At the heart of Broomstick is its account of the academy, and this is its most significant shortcoming. Kramer’s criticism of the ‘business model’ that was beginning to be imposed on Sydney University during her tenure as chancellor might have held interest for those readers in academic positions in the humanities today, working with and through the dramatic changes brought about by the shift toward corporate, or indeed commercial, models as the basis for tertiary education and research. However, Kramer’s criticism is directed primarily at the agents of dissent whom she discovered around her; that is to say her opponents within the Sydney University Senate in the late 1990s. The target of the criticism is characterised, moreover, finally as a failing of the conservative premise of the university: that is, as a falling away from an imagined ideal of academic life, which is provided in the course of the book simply by Kramer’s own life story, her studies at the Universities of Melbourne and Colour_Kramer_imageChancellor Leonie Kramer, Nelson Mandela, and Gavin Brown, 2000Oxford, and her judgements on the kinds of abiding value provided by scholarly work.

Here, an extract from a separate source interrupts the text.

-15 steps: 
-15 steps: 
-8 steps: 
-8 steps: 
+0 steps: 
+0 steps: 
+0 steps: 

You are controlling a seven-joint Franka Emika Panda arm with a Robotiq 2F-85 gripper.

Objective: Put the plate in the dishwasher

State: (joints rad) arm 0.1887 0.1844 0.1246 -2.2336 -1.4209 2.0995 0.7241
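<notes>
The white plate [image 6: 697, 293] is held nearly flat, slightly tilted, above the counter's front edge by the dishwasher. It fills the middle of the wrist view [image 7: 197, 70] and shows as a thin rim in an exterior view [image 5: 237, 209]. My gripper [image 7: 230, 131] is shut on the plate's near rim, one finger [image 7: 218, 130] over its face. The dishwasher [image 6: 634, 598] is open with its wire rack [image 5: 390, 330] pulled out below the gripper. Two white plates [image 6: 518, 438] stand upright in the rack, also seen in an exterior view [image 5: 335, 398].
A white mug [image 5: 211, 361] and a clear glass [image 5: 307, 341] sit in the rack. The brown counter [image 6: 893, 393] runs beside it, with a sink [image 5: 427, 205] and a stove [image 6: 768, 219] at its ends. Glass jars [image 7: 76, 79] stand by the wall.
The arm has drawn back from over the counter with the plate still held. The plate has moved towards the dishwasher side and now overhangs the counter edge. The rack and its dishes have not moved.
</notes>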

This is not in itself necessarily a problem, but the detail and texture of that scholarly work is strangely absent from the book. While we are privy to the progress of her research on Henry Handel Richardson and on sixteenth- and seventeenth-century satire for her undergraduate and doctoral theses, there is otherwise almost no sense of what constituted scholarly work in literature in this period. Kramer offers the odd reference to a canonical writer – for instance, ‘The park [Studley Park, in Kew, Melbourne, where the young Leonie grew up] was a presence, like the landscapes in Thomas Hardy’s novels’ – but we are left to our own devices in pursuing such associations. Given that for two decades Kramer occupied the first-ever professorial chair of Australian literature, it is astonishing that Broomstick provides no mention at all of other work being done in Australian literature, nor any sense of the questions and concerns that exercised and preoccupied other scholars during this period, which saw the field itself being shaped and defined. A sturdier defence of the value of literary scholarship, and of the humanities more broadly, would have been of some interest to contemporary academics in this area, as well as general readers, but the possibility for providing this lapses in the face of general descriptions of reading and the frequently invoked importance of distinguishing between ‘quality literature’ and ‘bad writing’.

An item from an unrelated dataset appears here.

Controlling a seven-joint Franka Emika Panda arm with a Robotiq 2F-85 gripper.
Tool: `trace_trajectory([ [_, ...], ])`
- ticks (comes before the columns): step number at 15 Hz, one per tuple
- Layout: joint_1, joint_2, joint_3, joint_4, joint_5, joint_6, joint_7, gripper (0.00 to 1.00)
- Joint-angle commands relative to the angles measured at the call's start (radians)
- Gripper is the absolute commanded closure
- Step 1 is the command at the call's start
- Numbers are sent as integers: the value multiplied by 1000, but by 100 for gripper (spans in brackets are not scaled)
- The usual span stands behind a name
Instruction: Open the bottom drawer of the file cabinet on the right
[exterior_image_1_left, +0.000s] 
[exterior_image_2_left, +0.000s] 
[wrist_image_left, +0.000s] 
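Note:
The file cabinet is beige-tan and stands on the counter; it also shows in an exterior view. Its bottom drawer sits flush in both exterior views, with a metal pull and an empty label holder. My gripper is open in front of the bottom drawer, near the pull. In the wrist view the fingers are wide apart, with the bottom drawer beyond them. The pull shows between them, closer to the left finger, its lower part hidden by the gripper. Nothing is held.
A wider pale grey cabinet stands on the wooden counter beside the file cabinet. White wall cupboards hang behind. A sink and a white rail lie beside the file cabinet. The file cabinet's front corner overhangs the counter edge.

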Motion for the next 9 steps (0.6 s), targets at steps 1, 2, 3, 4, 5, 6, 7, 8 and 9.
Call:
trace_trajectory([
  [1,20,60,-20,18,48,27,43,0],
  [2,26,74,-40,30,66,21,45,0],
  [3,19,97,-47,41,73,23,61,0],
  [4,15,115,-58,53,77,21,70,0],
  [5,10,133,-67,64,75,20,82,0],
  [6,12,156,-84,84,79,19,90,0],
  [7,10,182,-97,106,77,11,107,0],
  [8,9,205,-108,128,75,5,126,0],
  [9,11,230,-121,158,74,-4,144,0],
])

The Preface outlines the memoir’s approach in the observation that ‘After writing about her experience of Oxford and her first encounters with Europe, Leonie recognised that she had made a journey that many Australians have made before and since, not just a physical journey to the other side of the world but a cultural journey back to our roots.’ In the end, Broomstick might be seen as the casualty of its own recursive and overly circumscribed grasp of the nature of Australia’s international roots and relationships, its value resting in the domain of personal recollection rather than in the public or intellectual life of the nation.